TASK PROMPT: Your answer should be every line from the records that contains "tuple".

§ §

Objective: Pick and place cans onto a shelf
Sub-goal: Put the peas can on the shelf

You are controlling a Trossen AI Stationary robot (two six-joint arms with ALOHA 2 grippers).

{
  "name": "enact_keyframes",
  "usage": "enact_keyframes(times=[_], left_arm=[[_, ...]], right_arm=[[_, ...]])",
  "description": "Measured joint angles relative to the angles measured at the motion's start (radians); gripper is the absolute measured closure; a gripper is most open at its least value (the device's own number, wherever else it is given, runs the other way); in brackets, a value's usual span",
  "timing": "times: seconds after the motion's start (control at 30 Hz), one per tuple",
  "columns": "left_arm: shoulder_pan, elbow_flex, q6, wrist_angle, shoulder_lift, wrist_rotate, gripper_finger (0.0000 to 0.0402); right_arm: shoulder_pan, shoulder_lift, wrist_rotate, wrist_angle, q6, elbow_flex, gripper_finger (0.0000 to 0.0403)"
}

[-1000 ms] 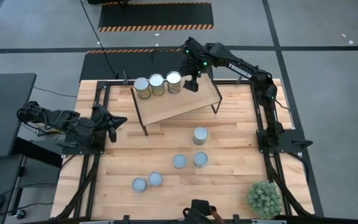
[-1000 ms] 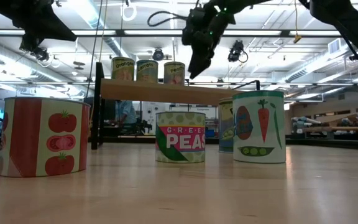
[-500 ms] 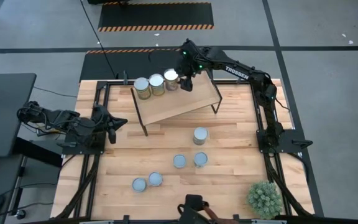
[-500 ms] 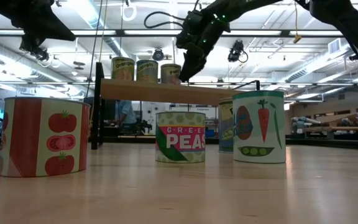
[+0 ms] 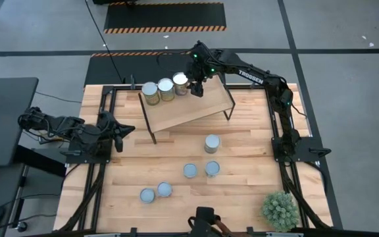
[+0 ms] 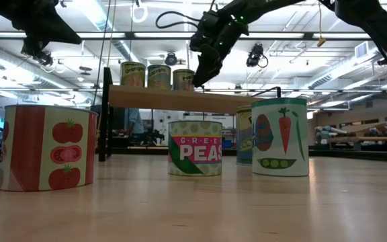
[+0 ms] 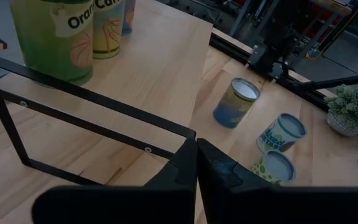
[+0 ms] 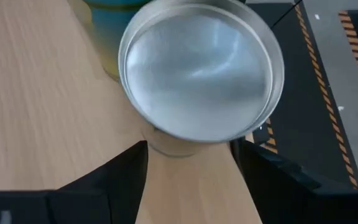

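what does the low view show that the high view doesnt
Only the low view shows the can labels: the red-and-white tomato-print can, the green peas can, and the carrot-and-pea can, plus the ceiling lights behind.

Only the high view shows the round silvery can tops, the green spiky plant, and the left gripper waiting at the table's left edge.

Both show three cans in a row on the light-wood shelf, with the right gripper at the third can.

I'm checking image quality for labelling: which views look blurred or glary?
Right wrist view: the can top fills the frame, soft, with pale sheen. Low view: the tomato can looms large; ceiling lights glare behind. High view: even light, sharp.
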Motion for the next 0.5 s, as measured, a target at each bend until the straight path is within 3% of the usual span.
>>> enact_keyframes(times=[0.17, 0.5], left_arm=[[0.0, 0.0, 0.0, 0.0, 0.0, 0.0, 0.0386], [0.0, 0.0, 0.057, -0.009, 0.0, 0.001, 0.0386]], right_arm=[[0.001, -0.005, 0.075, -0.094, 0.006, 0.0, 0.0144], [0.084, -0.081, 0.011, -0.258, 0.107, 0.0, 0.0144]])
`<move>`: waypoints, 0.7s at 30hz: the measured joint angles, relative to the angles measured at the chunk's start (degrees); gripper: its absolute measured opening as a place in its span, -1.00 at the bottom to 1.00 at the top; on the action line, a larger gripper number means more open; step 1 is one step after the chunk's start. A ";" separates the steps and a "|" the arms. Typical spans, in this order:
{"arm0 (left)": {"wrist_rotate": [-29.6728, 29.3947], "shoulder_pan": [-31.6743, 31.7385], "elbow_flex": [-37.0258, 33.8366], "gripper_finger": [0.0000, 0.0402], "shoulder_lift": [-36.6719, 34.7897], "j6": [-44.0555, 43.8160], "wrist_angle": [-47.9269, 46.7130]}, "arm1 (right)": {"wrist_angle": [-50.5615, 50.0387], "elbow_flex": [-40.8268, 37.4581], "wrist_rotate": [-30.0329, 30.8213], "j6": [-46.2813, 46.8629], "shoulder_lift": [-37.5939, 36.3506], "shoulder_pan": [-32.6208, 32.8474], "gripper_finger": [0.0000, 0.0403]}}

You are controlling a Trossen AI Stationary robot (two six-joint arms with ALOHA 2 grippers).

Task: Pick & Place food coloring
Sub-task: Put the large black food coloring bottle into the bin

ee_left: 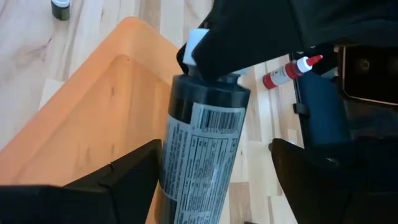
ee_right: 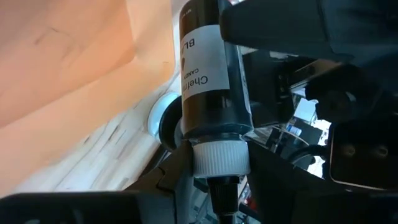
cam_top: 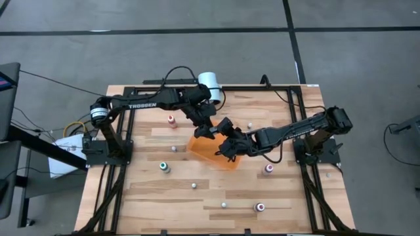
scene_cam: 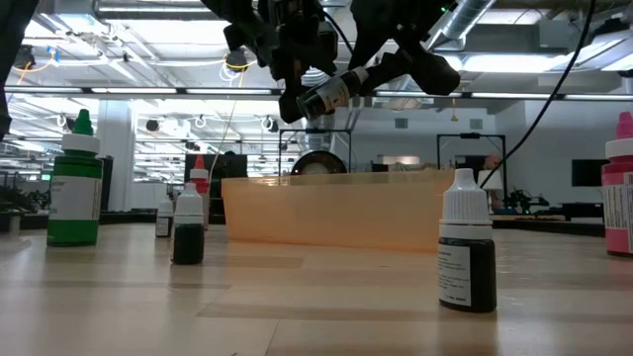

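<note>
A dark food coloring bottle (ee_left: 205,143) with a white label and white cap is up in the air over the orange tray (cam_top: 213,154), between my two grippers. My right gripper (ee_right: 217,183) is shut on its cap end. My left gripper (ee_left: 214,158) is open. Its fingers stand on either side of the bottle's body, and a gap shows at one finger (ee_left: 298,168). In the low view the bottle (scene_cam: 326,97) hangs tilted above the tray (scene_cam: 336,208). In the high view the two grippers meet over the tray's far edge: left (cam_top: 209,129), right (cam_top: 228,141). My right gripper pinches the bottle at its white cap (ee_right: 217,158), one finger on each side, coming from the table's right. The dark body (ee_right: 211,68) points away from the fingers toward the left gripper. The bottle is lifted clear of the tray and tilted.
Other small bottles stand on the wooden table: green (cam_top: 164,168), red (cam_top: 172,120), two pink (cam_top: 268,169) (cam_top: 260,207), and several tiny ones around the tray. A dark one (scene_cam: 467,252) stands near the low camera. A white cylinder (cam_top: 209,81) sits at the far edge.
</note>
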 joint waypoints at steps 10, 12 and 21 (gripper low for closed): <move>-8.91 1.84 4.40 0.47 -0.01 0.55 -6.25 | 0.81 0.00 0.12 -0.49 0.01 -0.16 -0.37; -8.40 1.80 4.36 0.47 -0.02 0.57 -6.25 | 0.98 0.00 -0.05 -0.78 0.01 -0.09 -0.38; -7.78 1.79 4.20 0.47 -0.02 3.55 -5.65 | 1.74 0.00 -0.80 -2.75 0.01 -0.11 -0.37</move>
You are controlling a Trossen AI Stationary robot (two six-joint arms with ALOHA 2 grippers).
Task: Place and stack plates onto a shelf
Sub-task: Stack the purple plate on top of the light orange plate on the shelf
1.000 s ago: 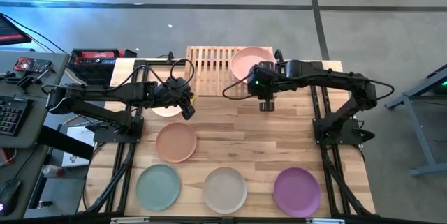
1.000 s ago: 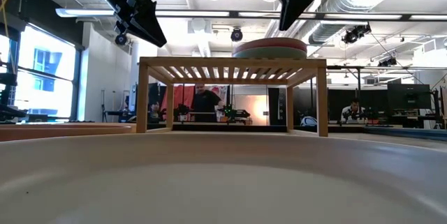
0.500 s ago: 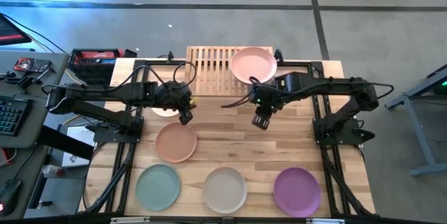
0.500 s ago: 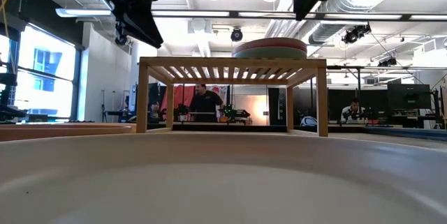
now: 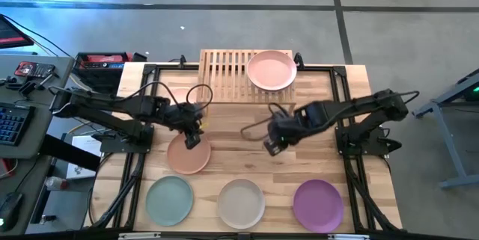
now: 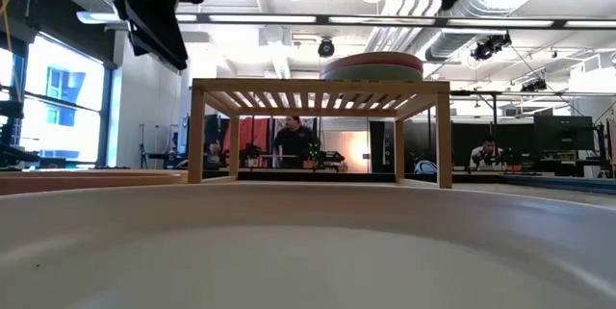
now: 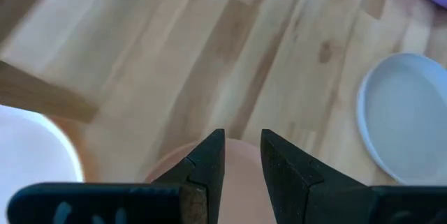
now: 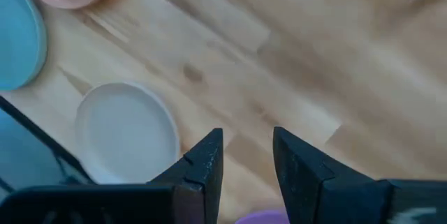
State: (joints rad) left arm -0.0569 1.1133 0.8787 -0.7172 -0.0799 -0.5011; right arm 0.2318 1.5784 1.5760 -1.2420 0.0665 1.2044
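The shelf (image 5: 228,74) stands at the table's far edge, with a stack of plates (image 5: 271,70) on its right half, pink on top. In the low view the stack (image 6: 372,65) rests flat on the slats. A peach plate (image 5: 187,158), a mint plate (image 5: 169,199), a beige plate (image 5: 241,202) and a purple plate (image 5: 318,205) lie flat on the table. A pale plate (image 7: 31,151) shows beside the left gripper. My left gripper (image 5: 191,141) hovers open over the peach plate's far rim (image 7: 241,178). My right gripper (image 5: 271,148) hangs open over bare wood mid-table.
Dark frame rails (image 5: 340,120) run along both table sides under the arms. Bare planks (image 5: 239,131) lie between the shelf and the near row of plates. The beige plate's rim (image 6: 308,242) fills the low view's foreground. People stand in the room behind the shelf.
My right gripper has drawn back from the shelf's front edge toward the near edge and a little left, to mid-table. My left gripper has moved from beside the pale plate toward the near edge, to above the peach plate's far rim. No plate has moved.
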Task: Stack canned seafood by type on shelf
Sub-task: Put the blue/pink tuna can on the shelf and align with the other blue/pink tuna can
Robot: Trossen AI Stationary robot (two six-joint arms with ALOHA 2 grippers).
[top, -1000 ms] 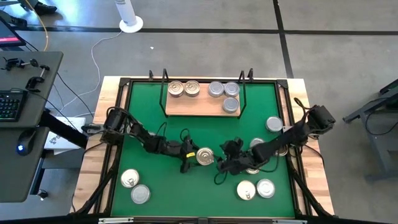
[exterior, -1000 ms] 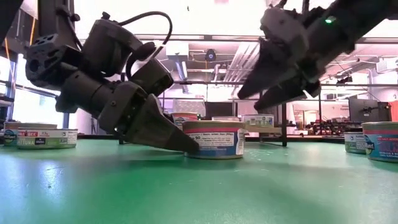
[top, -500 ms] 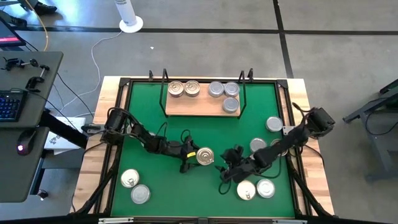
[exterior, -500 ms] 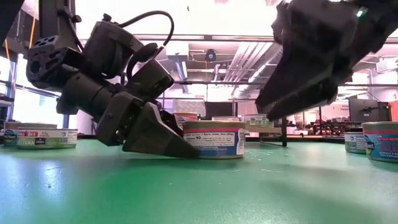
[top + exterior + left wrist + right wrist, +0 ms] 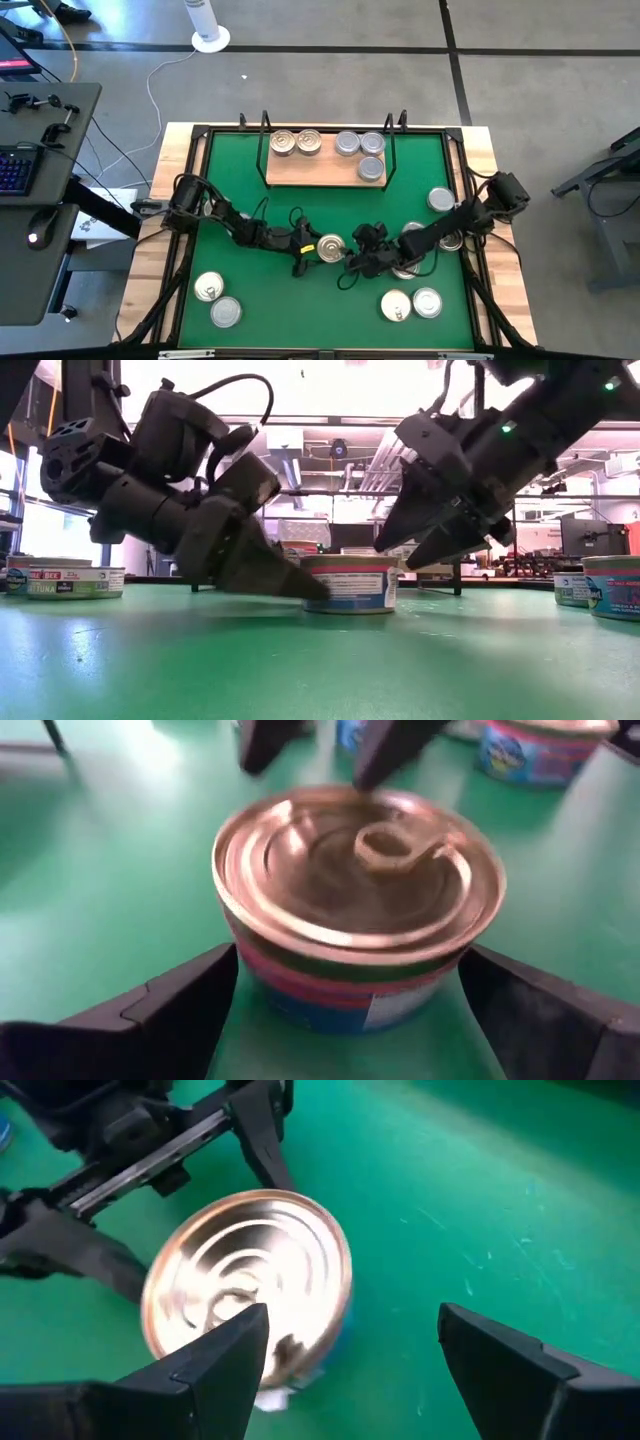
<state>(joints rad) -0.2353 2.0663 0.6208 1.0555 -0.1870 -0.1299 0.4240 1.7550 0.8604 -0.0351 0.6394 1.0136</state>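
On the green mat (image 5: 250, 200), the left gripper (image 5: 303, 252) lies low with its jaws spread wide on either side of a gold-lidded can (image 5: 330, 249), its fingers (image 5: 180, 1005) flanking the tin without clearly pressing it. The can (image 5: 358, 905) stands upright on the mat, pull tab up. Just across the can from that gripper, the right gripper (image 5: 357, 262) hangs above the mat, jaws parted and empty, fingertips (image 5: 395, 532) angled down towards the same tin (image 5: 349, 582) and standing close in its way. Beyond the right gripper, under its arm, sit more tins (image 5: 412, 232), with another silver-lidded can (image 5: 440, 200) farther out by the mat's edge. Nearer the front edge lie two pairs of cans: one (image 5: 410, 303) beside the right gripper, one (image 5: 216, 300) on the left arm's side. Farthest off, the shelf (image 5: 320, 168) holds five cans: two gold-lidded tins (image 5: 296, 142) at one end, three silver-lidded ones (image 5: 361, 148) at the other.
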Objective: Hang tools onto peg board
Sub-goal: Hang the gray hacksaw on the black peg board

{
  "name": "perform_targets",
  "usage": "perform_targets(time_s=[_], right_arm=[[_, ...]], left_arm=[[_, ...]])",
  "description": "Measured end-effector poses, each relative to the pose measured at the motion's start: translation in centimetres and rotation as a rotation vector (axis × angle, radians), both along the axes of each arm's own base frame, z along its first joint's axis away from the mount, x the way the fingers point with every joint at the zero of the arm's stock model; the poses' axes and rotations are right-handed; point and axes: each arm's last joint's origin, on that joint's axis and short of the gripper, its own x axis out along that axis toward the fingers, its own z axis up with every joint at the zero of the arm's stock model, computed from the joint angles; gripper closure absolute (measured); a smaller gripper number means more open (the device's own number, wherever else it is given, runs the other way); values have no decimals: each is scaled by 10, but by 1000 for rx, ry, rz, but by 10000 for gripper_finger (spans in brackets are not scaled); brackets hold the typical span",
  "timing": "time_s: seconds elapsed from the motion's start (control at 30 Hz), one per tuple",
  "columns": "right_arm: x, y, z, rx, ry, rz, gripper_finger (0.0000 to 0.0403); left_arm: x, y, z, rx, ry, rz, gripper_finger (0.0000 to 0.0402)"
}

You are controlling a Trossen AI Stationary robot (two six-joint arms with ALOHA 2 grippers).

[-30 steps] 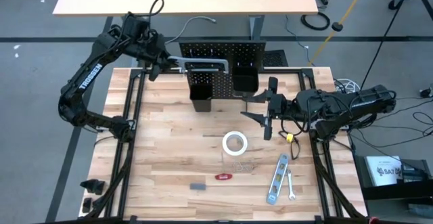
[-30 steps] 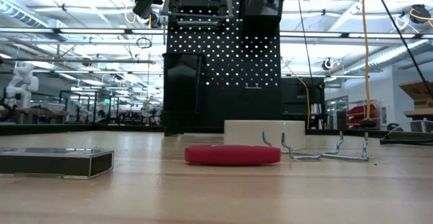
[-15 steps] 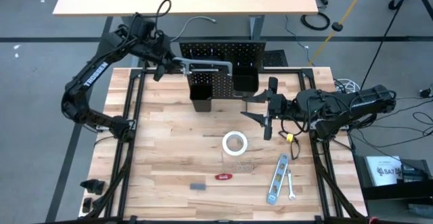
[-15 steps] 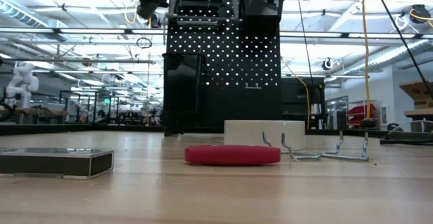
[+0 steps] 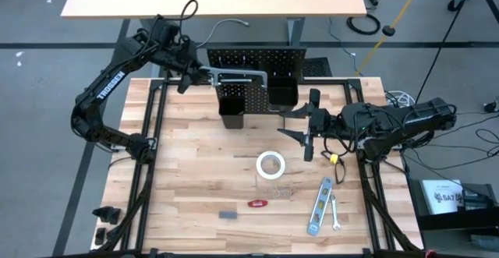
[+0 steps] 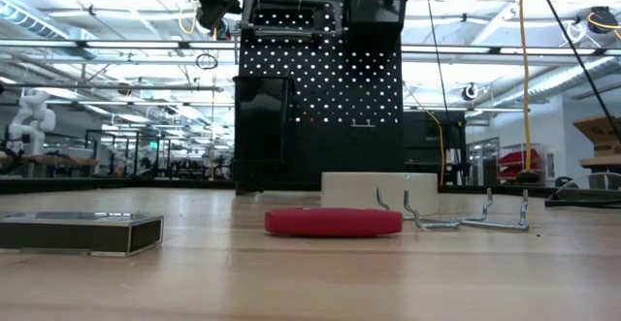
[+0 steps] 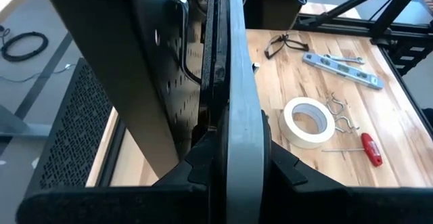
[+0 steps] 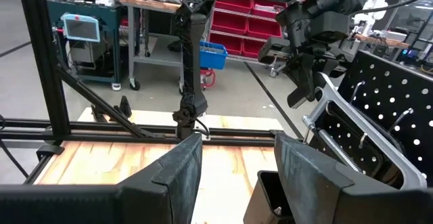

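Step in hand: hanging grey bar clamp (image 5: 238,76) on peg board (image 5: 253,58). Left tool (image 5: 189,77) clamped on its end, holding it along board's top edge, not seated yet. Next: lower onto hook, then release. Right tool (image 5: 309,125) fingers apart, empty, waits above bench (image 5: 187,172) mid-right.

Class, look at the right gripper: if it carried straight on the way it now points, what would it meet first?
Probably the peg board. The right gripper, open and empty, points across the table towards the board's side, where the left gripper holds the grey clamp. Depth is unclear, so it may pass just in front.
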Motion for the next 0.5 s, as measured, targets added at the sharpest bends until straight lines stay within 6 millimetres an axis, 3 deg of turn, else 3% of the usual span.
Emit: perform_targets(time_s=[0.1, 0.27, 0.5], right_arm=[[0, 0, 0, 2, 0, 0, 222], [0, 0, 0, 3, -1, 0, 222], [0, 0, 0, 3, -1, 0, 222]], left_arm=[[0, 0, 0, -5, 17, 31, 323], [-1, 1, -1, -16, 28, 58, 258], [-1, 1, -1, -21, 29, 60, 245]])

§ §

YOUR SOLUTION:
  "timing": "times: seconds after the motion's start (control at 30 Hz), one per tuple",
  "timing": "time_s: seconds elapsed from the motion's start (control at 30 Hz), one per tuple",

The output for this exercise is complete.